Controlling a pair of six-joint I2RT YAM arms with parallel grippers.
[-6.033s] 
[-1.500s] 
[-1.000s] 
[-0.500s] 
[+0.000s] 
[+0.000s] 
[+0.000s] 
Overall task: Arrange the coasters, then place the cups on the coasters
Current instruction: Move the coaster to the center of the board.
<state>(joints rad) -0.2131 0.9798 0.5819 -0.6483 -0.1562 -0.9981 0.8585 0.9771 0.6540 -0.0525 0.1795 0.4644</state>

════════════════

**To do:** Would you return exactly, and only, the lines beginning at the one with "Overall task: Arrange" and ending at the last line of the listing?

**Result of the task:**
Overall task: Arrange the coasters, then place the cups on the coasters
Current instruction: Move the coaster to the center of the board.
<state>(joints rad) -0.2131 0.9798 0.5819 -0.6483 -0.1562 -0.9981 0.8585 0.9771 0.6540 -0.0525 0.1795 0.4644</state>

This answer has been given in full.